(Tentative)

Function Reference Model Input/Output Data
SubAIMs JSON Metadata Profiles

1. Function

The Audio Spatial Reasoning AIM (PGM‑ASR) AIM acts as a bridge between raw audio scene descriptors and higher-level reasoning modules by interpreting and refining spatial audio context to support reasoning and action execution.

AIM-ASR

  1. Receives
    1. Audio Action Directive (PGM‑AAD) from A-User Control.
    2. Context from Context Capture that includes Entity State, Visual Scene Descriptors, and Audio Scene Descriptors (ASD0).
  2. Refines and aligns Audio Scene Descriptors through an iterative loop with Doman Access (PGM‑DAC) with the following steps:
    1. ASR sends ASD0 to DAC.
    2. DAC sends ASD1, an enhanced version of ASD0 to ASR.
    3. ASR sends ASD2, an enhanced version of ASD1 to Prompt Creation (PGM-PRC)..

2. Reference Model

Figure 1 gives the of Audio Spatial Reasoning (PGM-ASR) AIM Reference Model.

Figure 1 – The Reference Model of the Audio Spatial Reasoning (PGM-ASR) AIM

3. Input/Output Data

Table 1 gives the Input/Output Data of the Audio Spatial Reasoning AIM.

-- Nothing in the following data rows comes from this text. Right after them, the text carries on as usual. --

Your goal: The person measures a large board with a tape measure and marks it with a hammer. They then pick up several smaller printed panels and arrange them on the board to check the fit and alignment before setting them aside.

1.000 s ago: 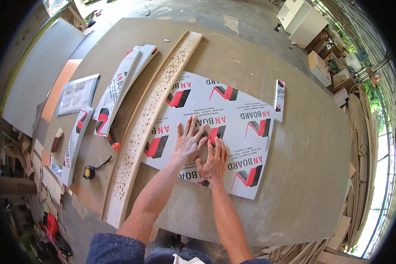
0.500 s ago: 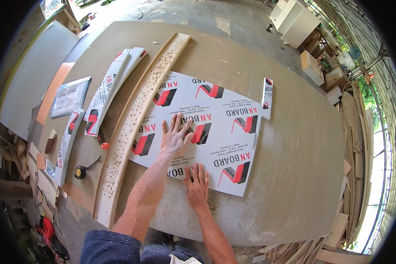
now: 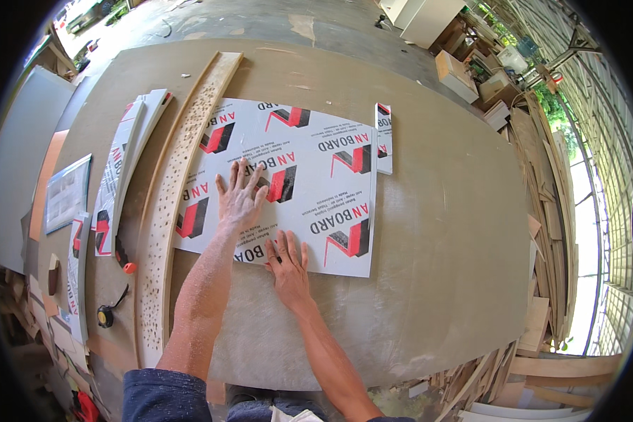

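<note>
A white panel (image 3: 309, 211) with red and black print lies flat on the big work table. My left hand (image 3: 240, 200) rests on it left of centre, palm down and fingers spread. At the panel's near edge lies my right hand (image 3: 288, 271), its fingers stretched out flat on the surface; a dark ring shows on one finger. Pale dust coats my left forearm and hand. Along the panel's left side runs a long wooden strip (image 3: 179, 151) dotted with small holes or marks. A short printed offcut (image 3: 384, 151) lies by the far right corner.
On the left of the table (image 3: 443, 232) lie printed panel strips (image 3: 123, 158), another strip (image 3: 77, 281), a flat packet (image 3: 68, 193), a tape measure (image 3: 105, 316), a red-ended tool (image 3: 126, 264) and a small brown block (image 3: 53, 274). Wood scraps (image 3: 541, 211) are piled beyond the right edge.
The view has shifted, so the table and everything on it appear farther left. Both hands stay in the same places on the panel, and the panel still lies against the wooden strip.
</note>
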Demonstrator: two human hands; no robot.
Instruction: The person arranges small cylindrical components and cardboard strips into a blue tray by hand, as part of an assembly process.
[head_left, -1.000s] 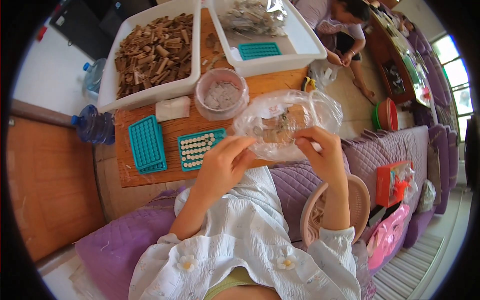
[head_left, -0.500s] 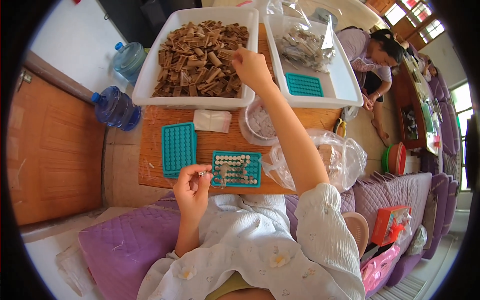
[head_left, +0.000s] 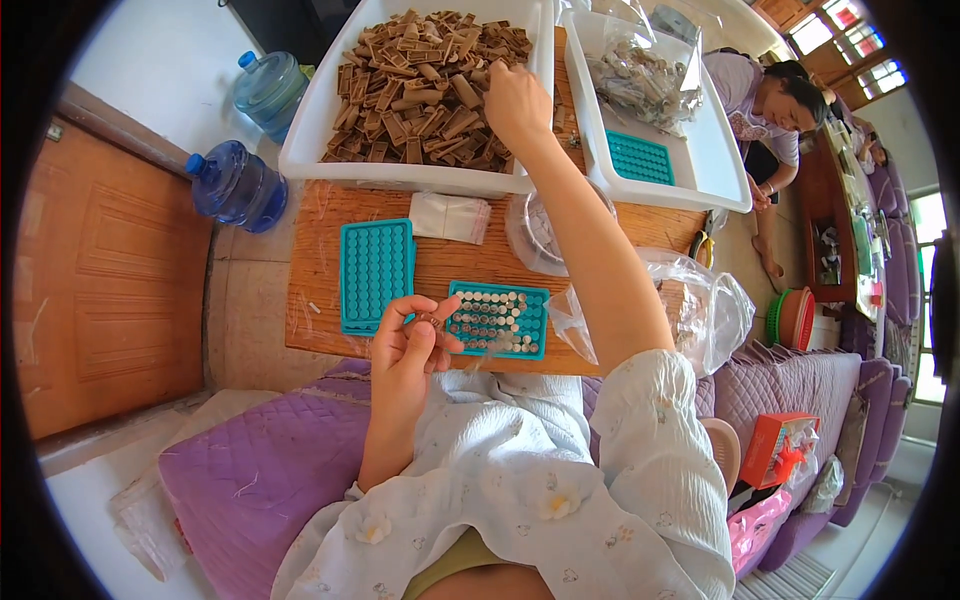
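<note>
My right hand point(head_left: 517, 105) reaches over the right edge of a heap of small brown trough-shaped pieces point(head_left: 420, 95) in a white plastic bin point(head_left: 400, 178). Its fingers are bent down among the pieces, and what they grip is hidden. Near the front edge of the table, my left hand point(head_left: 412, 345) is held up with curled fingers around something small that I cannot make out. Just beside it lies a teal tray point(head_left: 538, 325) with rows of small round silvery pieces in its pockets. Left of that is a stack of teal trays point(head_left: 375, 270) with bare pockets on top.
A second white bin point(head_left: 690, 180) holds bagged pieces point(head_left: 640, 80) and a teal tray point(head_left: 640, 158). Clear bags point(head_left: 450, 217), a round tub point(head_left: 535, 235), a plastic bag point(head_left: 700, 305) and pliers point(head_left: 708, 240) lie about the wooden table point(head_left: 320, 240). Another person point(head_left: 765, 110) sits at right.
My view has shifted, so the table sits slightly right and higher. The left hand's fingers have curled in, and the shiny piece seen in its pinch no longer shows. The right hand stays at the heap.
</note>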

Table 1 – Input/Output Data of the Audio Spatial Reasoning AIM

Input Description
Context A structured and time-stamped snapshot representing the initial understanding that the A-User achieves of the environment and of the User posture.
Audio Spatial Directive A dynamic modifier provided by the Domain Access AIM to help the interpretation of the Audio Scene by injecting directional constraints, source focus hints, salience maps, and refinement logic.
Audio Action Directive Audio-related actions and process sequences from PGM-AUC.
Output Description
Audio Scene Descriptors The input Audio Scene Descriptors enriched with the results of the reasoning made on it, such as motion flags, proximity classification, and acoustic characteristics (e.g. reverb, echo, ambient noise).
Audio Action Status Audio spatial feasibility, occlusion, and reachability flags to PGM-AUC.

4. SubAIMs

Figure 2 gives the Reference Model of the Composite Audio Spatial Reasoning AIM including an initial set of SubAIMs.

 

Figure 2 -Reference Model of the Composite Audio Spatial Reasoning (PGM-ASR) AIM.

Table 2 specifies the Functions performed by PGM-ASP AIM’s SubAIMs in the current example.

Table 2 – Functions performed by PGM-ASP AIM’s SubAIMs (example)

SubAIM Specification
Object Motion & Proximity Purpose: Detects movement and proximity of audio objects.
Tasks:
– Track object trajectories over time.
– Classify proximity zones (near, mid, far).
– Extracts Spatial Attitude.
Output: Motion and proximity metadata for each object.
Acoustic Profile Extraction Purpose: Characterises objects’ Acoustic Profiles.
Tasks:
– Estimate reverberation (RT60), loudness, timbre, and frequency characteristics.
– Identify environmental conditions (e.g., noisy, reverberant).
Output: AcousticProfile for each object
Audio Object Identification Purpose: Adds preliminary semantic meaning to audio objects.
Tasks:
– Classify objects into broad categories (speech, music, noise, alarm).
– Attach confidence scores.
Output: Instance Identifier.
Object Salience Ranking Purpose: Prioritises audio objects based on relevance.
Tasks: Rank objects using proximity, semantic importance, and A-User  Control directives.
Output: RankedAudioObjects list.
Audio Scene Description Purpose: Aggregates all enriched data into ASD₁.
Tasks:
– Combine spatial, acoustic, semantic, and salience metadata.
– Add PointOfView, EnrichmentTime, AIM ID.
Output: ASD₁ → passed to DAC for domain-specific enrichment (to be received as ASD₂).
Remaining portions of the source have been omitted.